Configuration Roadmap
The configuration roadmap is as follows:
Configure an IGP at the VPN site to advertise the route to the Loopback 1 interface on Device A to CE1 and CE2.
Configure a VPN instance named vpna on the PE and bind GE 0/1/0 and GE 0/1/8 to vpna.
Establish an EBGP peer relationship between the PE and CE1, and between the PE and CE2. On CE1 and CE2, configure the IGP and BGP to import routes from each other.
Enable private network BGP auto FRR on the PE.
Data Preparation
To complete the configuration, you need the following data:
VPN instance name (vpna) and attributes of the VPN instance IPv4 address family, for example, the RD (100:1) and VPN targets (100:100), on the PE
MEDs configured for the IGP routes imported into BGP on CE1 and CE2
Procedure
- Configure IP addresses for the interfaces on the routers at the VPN site.
For configuration details, see Configuration Files in this section.
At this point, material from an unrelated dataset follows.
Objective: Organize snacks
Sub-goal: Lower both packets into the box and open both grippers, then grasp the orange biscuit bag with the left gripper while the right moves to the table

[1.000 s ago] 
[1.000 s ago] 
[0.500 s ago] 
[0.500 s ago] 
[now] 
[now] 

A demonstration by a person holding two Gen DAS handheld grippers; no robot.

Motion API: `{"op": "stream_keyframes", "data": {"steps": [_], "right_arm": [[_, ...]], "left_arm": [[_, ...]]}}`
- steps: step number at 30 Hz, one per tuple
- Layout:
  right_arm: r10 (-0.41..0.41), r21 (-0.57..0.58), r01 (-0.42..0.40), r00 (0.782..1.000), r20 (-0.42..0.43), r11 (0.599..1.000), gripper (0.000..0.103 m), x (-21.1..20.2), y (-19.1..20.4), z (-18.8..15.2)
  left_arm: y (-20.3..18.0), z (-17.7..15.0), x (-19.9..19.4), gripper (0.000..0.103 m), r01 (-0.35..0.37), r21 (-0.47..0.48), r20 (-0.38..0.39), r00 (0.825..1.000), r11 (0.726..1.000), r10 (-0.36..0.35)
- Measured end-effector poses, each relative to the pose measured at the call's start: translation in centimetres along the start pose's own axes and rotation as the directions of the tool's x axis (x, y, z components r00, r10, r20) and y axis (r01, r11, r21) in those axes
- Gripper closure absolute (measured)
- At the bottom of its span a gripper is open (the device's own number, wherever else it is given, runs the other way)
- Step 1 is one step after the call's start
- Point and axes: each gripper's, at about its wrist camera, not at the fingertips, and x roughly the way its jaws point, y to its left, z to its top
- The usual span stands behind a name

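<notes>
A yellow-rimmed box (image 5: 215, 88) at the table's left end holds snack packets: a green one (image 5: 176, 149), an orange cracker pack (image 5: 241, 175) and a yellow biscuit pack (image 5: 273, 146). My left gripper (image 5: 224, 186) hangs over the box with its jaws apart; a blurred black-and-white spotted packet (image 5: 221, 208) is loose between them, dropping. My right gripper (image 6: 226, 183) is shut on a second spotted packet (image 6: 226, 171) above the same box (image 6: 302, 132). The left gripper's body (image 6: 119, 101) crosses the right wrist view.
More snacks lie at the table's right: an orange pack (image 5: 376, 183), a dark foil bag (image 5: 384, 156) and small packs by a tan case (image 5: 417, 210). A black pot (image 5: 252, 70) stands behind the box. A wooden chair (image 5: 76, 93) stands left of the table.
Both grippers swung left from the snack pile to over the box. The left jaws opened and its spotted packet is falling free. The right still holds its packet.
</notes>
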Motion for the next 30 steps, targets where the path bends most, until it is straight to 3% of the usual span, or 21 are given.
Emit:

- Configure an IGP at the VPN site to advertise the route to the Loopback 1 interface on Device A to CE1 and CE2. This example uses OSPF as the IGP.
# Configure CE1.
[~CE1] ospf 1 [*CE1-ospf] area 0 [*CE1-ospf-1-area-0.0.0.0] network 10.3.1.0 0.0.0.255 [*CE1-ospf-1-area-0.0.0.0] quit [*CE1-ospf] quit [*CE1] commit
The configurations of CE2 and Device A are similar to the configuration of CE1. For configuration details, see Configuration Files in this section.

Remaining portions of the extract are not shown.